### TRY IT:
All that should be output is the block of lines below from the line with "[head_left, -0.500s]" to the line with "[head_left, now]", both included, exactly as written.
--- EXERCISE MATERIALS Enclosed Below ---
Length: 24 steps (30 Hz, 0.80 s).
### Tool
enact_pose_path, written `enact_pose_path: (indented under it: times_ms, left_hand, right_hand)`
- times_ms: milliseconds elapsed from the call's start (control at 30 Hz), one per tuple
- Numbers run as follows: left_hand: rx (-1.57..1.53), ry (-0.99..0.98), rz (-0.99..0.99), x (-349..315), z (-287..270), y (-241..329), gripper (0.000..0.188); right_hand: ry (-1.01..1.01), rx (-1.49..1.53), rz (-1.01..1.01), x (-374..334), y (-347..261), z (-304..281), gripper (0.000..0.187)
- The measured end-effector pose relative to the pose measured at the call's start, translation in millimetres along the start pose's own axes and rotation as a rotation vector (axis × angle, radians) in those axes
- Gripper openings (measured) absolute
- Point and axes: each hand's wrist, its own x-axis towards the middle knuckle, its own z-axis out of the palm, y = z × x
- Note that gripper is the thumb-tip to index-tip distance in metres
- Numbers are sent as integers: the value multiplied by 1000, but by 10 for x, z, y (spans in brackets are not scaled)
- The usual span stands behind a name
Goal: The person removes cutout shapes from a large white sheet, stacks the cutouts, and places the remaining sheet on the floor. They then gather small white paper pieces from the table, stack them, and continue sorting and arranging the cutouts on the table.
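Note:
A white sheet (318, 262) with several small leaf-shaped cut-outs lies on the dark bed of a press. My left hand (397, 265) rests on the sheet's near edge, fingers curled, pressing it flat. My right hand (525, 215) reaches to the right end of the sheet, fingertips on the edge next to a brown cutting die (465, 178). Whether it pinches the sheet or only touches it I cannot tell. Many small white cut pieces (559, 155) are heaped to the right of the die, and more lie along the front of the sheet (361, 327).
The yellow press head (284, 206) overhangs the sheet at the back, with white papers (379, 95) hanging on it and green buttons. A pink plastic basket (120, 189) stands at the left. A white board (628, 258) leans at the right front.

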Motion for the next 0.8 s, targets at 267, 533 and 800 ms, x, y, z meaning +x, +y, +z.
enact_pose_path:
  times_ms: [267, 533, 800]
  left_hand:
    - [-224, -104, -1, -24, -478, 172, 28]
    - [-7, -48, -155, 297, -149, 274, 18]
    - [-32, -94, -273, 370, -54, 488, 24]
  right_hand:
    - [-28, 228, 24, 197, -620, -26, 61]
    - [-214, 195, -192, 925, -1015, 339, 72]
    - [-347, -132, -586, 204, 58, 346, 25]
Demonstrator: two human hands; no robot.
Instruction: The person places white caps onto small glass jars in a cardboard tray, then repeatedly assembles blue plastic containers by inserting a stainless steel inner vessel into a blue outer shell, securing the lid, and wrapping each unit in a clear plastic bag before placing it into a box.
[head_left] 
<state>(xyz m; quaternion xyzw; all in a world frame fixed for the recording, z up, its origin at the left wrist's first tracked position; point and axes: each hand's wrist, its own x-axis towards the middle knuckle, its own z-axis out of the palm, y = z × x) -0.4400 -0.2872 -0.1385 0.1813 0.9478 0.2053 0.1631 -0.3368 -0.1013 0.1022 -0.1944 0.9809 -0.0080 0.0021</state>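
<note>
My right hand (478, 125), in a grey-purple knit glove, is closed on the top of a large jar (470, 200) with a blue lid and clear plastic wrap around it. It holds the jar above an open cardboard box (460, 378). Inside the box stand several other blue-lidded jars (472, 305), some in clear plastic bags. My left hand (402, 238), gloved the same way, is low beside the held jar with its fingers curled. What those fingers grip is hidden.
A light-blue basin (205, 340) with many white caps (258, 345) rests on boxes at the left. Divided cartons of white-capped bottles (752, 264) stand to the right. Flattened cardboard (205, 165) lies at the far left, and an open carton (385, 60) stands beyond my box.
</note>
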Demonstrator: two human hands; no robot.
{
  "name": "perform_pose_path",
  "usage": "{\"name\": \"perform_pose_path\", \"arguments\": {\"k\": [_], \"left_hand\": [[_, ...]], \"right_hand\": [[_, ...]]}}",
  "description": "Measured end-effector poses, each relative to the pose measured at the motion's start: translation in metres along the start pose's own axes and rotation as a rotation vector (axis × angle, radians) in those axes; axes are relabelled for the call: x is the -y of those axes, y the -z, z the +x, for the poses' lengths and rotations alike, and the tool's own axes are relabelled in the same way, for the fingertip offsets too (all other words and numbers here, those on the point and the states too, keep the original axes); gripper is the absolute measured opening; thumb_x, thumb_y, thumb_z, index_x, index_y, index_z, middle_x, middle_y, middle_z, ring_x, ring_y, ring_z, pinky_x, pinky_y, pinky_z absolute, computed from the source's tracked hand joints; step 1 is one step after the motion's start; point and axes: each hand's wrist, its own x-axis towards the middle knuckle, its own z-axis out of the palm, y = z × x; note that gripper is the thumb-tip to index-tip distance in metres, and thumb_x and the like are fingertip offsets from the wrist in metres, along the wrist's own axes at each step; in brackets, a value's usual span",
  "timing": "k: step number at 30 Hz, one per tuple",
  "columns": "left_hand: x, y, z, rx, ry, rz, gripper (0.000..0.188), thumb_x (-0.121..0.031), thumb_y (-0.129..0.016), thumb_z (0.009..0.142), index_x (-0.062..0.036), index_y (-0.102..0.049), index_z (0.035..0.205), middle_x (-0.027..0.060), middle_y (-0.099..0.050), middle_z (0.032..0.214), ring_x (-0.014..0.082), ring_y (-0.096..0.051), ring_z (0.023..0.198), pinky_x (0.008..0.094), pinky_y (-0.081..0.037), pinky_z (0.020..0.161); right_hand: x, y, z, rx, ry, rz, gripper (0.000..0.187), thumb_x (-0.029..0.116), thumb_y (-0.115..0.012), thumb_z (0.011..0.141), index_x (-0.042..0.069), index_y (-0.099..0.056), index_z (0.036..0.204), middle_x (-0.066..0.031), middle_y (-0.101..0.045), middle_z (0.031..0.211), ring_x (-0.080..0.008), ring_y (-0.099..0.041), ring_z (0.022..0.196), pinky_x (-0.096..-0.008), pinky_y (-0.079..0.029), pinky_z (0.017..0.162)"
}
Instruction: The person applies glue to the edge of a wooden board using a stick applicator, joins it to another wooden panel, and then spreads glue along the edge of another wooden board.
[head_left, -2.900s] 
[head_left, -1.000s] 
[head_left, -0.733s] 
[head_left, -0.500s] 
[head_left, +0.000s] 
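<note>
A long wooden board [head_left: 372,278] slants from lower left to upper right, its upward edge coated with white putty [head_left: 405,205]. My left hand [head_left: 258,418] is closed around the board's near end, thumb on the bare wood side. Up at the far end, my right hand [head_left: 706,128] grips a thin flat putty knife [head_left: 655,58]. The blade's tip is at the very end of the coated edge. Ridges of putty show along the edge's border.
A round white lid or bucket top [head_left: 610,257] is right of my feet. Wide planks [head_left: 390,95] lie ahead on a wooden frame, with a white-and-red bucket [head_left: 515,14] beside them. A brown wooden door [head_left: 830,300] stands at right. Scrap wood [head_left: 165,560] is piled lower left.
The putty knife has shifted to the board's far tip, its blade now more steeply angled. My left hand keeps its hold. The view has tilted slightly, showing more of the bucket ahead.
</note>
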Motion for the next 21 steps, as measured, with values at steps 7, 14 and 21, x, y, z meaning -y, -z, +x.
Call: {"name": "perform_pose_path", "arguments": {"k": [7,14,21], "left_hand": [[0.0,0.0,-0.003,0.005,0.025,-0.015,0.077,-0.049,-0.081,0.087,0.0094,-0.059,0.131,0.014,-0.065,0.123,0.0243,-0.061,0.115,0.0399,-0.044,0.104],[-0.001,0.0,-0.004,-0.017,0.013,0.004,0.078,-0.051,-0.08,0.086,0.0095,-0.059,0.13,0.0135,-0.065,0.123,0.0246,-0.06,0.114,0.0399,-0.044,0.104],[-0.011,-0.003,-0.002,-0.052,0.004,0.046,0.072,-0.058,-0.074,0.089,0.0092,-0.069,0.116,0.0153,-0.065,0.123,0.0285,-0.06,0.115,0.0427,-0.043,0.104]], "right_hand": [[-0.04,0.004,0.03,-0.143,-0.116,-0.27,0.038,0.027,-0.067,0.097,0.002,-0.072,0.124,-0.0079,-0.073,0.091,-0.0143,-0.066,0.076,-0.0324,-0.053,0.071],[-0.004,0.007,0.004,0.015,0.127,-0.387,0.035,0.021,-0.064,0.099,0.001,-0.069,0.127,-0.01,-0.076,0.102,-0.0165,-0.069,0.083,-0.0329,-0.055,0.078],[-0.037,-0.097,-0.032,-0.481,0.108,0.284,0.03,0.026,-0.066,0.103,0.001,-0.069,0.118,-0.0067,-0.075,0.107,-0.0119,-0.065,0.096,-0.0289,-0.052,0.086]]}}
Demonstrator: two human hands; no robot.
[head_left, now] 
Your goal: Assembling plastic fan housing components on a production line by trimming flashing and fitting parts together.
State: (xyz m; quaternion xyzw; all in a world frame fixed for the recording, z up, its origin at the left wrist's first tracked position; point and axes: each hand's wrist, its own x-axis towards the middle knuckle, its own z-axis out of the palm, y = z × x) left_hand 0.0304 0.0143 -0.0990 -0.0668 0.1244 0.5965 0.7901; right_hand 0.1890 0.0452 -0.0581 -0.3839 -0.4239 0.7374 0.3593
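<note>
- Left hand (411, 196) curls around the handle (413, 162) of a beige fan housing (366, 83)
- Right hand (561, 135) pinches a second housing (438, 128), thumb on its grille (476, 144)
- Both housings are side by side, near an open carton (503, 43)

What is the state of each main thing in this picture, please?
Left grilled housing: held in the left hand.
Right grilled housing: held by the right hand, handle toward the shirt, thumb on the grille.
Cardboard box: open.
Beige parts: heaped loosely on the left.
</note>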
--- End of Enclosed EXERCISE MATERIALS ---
### ANSWER BOX:
[head_left, -0.500s] 
[head_left, +0.000s] 
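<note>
A long wooden board [head_left: 372,278] slants from lower left to upper right, its upward edge coated with white putty [head_left: 405,205]. My left hand [head_left: 258,418] is closed around the board's near end, thumb on the bare wood side. Up at the far end, my right hand [head_left: 706,128] grips a thin flat putty knife [head_left: 655,58]. The blade's tip is at the very end of the coated edge. Ridges of putty show along the edge's border.
A round white lid or bucket top [head_left: 610,257] is right of my feet. Wide planks [head_left: 390,95] lie ahead on a wooden frame, with a white-and-red bucket [head_left: 515,14] beside them. A brown wooden door [head_left: 830,300] stands at right. Scrap wood [head_left: 165,560] is piled lower left.
The putty knife has shifted to the board's far tip, its blade now more steeply angled. My left hand keeps its hold. The view has tilted slightly, showing more of the bucket ahead.
</note>
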Motion for the next 21 steps, as measured, with values at steps 7, 14 and 21, x, y, z meaning -y, -z, +x.
Call: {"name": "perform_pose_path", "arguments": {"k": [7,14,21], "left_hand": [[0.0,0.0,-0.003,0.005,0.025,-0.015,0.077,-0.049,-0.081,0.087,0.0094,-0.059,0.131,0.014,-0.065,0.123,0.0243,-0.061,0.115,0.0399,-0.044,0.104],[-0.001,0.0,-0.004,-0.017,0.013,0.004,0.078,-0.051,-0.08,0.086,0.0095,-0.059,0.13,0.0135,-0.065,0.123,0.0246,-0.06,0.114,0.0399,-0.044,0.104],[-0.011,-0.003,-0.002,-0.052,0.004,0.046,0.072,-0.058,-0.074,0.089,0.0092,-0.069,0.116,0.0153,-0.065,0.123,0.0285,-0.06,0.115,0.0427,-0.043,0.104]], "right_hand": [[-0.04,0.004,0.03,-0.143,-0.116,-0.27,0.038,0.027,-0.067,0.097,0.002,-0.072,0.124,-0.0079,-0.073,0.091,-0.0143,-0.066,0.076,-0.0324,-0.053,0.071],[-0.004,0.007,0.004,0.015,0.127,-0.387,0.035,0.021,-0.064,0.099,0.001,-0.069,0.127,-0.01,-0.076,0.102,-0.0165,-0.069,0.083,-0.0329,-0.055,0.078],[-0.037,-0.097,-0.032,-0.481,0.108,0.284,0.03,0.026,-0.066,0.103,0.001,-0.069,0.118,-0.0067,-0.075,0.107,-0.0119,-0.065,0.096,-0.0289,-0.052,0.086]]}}
Demonstrator: two human hands; no robot.
[head_left, now] 

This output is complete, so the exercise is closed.